### Action item
Search the listing for the word "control" and say how many lines have it, nothing besides.

### Material shown
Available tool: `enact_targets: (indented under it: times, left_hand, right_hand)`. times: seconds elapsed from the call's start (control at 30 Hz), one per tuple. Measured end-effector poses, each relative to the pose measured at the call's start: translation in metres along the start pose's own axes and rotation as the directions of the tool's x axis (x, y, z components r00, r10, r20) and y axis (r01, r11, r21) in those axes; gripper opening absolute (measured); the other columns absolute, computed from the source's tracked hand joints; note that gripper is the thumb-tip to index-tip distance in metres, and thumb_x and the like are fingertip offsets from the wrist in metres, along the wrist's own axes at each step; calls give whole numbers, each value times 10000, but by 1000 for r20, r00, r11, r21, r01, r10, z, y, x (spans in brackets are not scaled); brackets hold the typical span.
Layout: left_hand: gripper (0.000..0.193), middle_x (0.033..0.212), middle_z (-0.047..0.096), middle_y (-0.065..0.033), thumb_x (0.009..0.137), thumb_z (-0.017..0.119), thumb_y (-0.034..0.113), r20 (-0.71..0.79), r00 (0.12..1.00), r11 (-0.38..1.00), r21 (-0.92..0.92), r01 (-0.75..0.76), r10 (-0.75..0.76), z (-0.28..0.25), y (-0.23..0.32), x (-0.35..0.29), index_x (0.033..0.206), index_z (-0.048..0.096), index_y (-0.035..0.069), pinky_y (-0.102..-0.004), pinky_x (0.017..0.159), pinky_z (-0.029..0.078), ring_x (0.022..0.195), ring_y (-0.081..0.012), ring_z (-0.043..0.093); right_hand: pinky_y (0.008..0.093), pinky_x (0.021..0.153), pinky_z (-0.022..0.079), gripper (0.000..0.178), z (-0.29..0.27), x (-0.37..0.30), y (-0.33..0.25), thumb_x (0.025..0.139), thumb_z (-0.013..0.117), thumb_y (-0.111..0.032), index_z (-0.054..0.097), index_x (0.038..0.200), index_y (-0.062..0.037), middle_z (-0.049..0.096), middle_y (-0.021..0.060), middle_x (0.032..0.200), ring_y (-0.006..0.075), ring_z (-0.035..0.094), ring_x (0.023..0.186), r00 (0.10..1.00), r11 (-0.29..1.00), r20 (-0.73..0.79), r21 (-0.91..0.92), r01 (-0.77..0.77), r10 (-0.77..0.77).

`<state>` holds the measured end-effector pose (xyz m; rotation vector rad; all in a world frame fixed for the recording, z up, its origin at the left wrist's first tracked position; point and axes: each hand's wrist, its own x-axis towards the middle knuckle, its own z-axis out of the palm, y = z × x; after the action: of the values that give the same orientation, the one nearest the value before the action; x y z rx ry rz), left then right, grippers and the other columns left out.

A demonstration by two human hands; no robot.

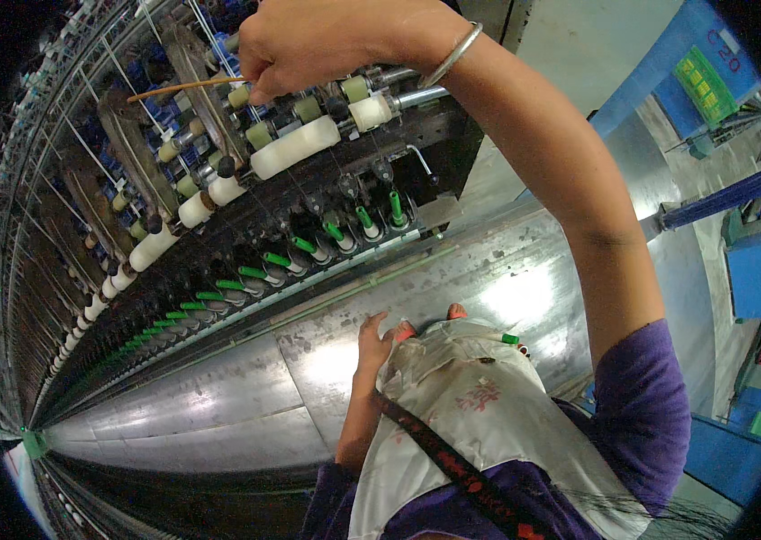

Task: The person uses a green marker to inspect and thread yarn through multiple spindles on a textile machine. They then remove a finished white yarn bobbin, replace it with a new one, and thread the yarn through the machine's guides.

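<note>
My right hand [304, 45] is closed around one end of a thin brown stick [184, 87], reaching over the top of a long spinning machine. The stick points left across the roller arms [133, 148]. Just below that hand are small olive rollers [307, 110] and a thick white roller [295, 148]. My left hand [371, 342] hangs low beside my white apron [462, 378], fingers apart, holding nothing. Further down the machine runs a row of green bobbins [305, 245] on spindles, curving away to the far left.
A small metal crank [420, 160] sticks out near the machine's end. Grey metal floor plates [218, 387] line the aisle. To the right stand blue bins [754, 279] and a dark blue bar [727, 193]. A green tube [510, 339] sits at the apron's edge.
</note>
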<state>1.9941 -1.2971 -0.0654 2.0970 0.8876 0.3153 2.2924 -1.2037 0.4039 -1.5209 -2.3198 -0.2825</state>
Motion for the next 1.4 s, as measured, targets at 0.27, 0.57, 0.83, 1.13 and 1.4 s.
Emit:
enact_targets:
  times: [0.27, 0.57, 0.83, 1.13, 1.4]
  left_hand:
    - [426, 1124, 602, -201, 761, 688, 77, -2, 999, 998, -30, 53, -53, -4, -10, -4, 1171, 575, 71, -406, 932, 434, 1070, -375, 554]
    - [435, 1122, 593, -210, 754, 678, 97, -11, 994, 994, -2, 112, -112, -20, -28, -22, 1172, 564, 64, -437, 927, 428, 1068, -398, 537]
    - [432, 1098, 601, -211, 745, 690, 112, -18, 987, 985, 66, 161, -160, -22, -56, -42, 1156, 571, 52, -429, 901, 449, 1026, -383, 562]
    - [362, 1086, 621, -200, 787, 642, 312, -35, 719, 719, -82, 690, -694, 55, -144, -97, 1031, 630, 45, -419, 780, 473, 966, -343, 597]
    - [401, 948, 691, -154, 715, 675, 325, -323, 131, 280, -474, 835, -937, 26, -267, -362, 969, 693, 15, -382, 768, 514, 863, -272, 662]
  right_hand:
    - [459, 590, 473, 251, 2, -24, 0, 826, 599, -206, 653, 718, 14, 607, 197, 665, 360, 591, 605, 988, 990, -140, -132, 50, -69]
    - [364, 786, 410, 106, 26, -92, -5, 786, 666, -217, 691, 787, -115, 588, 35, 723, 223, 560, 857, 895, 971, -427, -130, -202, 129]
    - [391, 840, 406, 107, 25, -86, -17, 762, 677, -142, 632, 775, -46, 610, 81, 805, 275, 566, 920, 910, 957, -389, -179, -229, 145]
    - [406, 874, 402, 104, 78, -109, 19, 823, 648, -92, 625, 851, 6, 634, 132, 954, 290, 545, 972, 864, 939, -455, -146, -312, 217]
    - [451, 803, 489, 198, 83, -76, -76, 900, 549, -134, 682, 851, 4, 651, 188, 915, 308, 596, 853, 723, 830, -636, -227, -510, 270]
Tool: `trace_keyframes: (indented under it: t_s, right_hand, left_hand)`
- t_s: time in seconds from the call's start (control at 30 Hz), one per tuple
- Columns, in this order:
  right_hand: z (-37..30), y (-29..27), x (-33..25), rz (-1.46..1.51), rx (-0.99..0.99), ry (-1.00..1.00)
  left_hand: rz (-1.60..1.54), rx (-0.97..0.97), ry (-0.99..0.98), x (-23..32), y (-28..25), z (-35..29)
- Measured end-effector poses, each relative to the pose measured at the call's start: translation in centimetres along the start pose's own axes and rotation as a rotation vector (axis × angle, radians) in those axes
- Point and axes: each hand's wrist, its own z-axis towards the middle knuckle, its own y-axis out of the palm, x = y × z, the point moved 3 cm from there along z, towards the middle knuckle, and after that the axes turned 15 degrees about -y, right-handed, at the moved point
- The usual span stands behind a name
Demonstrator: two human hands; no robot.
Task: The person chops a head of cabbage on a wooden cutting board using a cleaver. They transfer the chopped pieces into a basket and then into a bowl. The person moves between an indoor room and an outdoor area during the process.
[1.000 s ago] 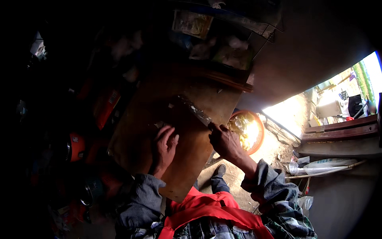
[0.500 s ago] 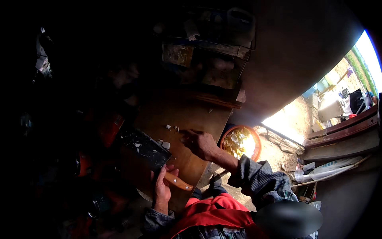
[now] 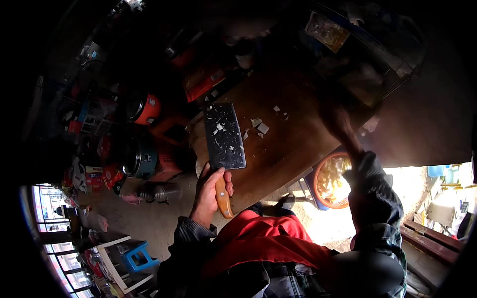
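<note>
The left hand (image 3: 207, 194) holds a cleaver (image 3: 224, 144) by its orange wooden handle, with the grip closed tightly around it. The wide dark blade lies flat over the near left edge of the brown wooden tabletop (image 3: 298, 134), and small pale bits stick on its face. A few pale chopped pieces (image 3: 259, 126) lie on the tabletop just beside the blade, toward the middle. The right hand (image 3: 334, 115) is stretched out over the far right part of the tabletop; it is dark and blurred, so I cannot tell if its grip is open or closed. Below the right edge of the tabletop an orange basin (image 3: 332, 180) stands on the floor. On the left side, well apart from the tabletop, there are a red cooker (image 3: 143, 108) and a blue stool (image 3: 135, 256)
</note>
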Motion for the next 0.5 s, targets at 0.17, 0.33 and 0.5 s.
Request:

### Completed task
2